Photo Ange Sorrentino
C’est donc avant tout comme enseignant que je participe aujourd’hui à la manifestation (et à la grève) pour exprimer mon inquiétude face à la loi Pécresse.En effet, si je suis le premier à dénoncer une Université gravement malade (paupérisation globale, sous-équipement, sous-encadrement, sélection plus sociale que scientifique…), la réforme qu’on nous impose risque fort de tuer le malade. Sous couvert d’autonomie et de pseudo responsabilisation.Ainsi, le principe de collégialité dans la gouvernance est clairement remis en cause.
Le Président disposera de pouvoirs exorbitants, dont ceux de recruter qui bon lui semble ou d'accorder des primes à certains de ses "employés" (qui ne seront plus des collègues à proprement parler). Les commissions de spécialistes propres à chaque discipline et actuellement chargées de la sélection des candidats aux postes d'enseignants-chercheurs, seront supprimées et remplacées par des commissions ad hoc dont les membres seront nommés par le Président, ce qui conduira immanquablement à une régression tant sur le plan démocratique que scientifique.Quant à l'autonomie proclamée, c’est avant tout une autonomie de gestion.
Elle amènera l'Université à adopter des pratiques purement managériales, parmi lesquelles un recours toujours plus important à la contractualisation des personnels. Cette contractualisation permettra ainsi à des Universités en difficulté budgétaire (bien peu ne le seront pas) de recruter des enseignants-chercheurs pour des contrats courts, de la durée d'un module d'enseignement par exemple. Dans ces conditions, on voit mal comment des enseignants-chercheurs à temps partiel pourraient délivrer un enseignement de qualité. Les étudiants en souffriront, tout comme ils souffriront de l'augmentation inéluctable des frais d'inscription, corollaire de la gestion "nouvelle formule" des Universités.
S'il peut paraître légitime d'ouvrir le débat sur la nécessité ou non de sélectionner les étudiants sur des critères académiques, par exemple pour les filières surchargées et n'offrant que peu de débouchés professionnels, il est inacceptable que l'accès au savoir et à la culture soit limité par les ressources des étudiants et de leurs familles.Enfin, la loi prévoit le financement des Universités par les entreprises, dont les représentants siègeront au Conseil d'Administration.

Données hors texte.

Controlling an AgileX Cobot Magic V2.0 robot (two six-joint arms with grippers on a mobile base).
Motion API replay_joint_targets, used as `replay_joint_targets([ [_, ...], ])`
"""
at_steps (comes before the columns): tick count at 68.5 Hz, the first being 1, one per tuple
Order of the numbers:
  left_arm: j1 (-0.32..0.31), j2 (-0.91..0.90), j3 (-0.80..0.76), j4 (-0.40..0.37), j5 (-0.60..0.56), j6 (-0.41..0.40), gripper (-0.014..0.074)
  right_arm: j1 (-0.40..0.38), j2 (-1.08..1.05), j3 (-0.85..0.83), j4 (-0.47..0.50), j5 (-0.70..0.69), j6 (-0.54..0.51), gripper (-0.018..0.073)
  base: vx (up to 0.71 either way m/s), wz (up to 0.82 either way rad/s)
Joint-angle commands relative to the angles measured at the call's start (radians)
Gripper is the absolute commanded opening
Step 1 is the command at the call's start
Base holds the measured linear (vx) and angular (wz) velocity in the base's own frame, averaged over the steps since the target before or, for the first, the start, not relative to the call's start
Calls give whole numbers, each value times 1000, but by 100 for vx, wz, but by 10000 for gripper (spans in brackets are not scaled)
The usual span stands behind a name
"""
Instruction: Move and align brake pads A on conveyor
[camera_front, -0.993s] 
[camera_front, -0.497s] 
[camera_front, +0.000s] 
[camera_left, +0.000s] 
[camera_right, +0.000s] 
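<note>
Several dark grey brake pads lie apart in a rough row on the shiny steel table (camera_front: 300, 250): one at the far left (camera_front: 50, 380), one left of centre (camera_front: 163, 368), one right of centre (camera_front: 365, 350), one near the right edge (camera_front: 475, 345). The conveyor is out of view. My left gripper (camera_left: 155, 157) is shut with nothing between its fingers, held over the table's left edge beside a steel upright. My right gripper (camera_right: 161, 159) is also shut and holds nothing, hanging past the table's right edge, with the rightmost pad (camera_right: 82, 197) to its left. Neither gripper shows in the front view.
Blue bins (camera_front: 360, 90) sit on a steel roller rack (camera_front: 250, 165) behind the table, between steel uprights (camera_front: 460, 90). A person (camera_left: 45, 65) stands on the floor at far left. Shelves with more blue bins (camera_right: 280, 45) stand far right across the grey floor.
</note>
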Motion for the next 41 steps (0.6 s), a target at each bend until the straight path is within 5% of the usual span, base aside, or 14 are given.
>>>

On voit mal comment les Universités pourront, dans ces conditions, décider librement de leur politique scientifique et d'enseignement. Mais la loi a réponse à tout, puisque, de toute façon, le Conseil Scientifique de l'Université verra ses missions réduites comme peau de chagrin.Comme si cela ne suffisait pas, cette mise au pas s'accompagne de la volonté du gouvernement de ne financer significativement que quelques pôles universitaires en France, en laissant aux autres les premières années d'enseignement jusqu'à la licence seulement.Qui peut affirmer que Nice, malgré ses nombreux laboratoires scientifiques de pointe, fera à coup sûr partie des cinq ou six grands pôles financés?
C'est pourquoi, quelle que soit l'issue de la réforme, nous devons faire de Nice une véritable ville universitaire et pas seulement une ville avec une Université. C'est justement l'un des axes majeurs de notre réflexion et l'un des points forts de la Charte de Nice Autrement.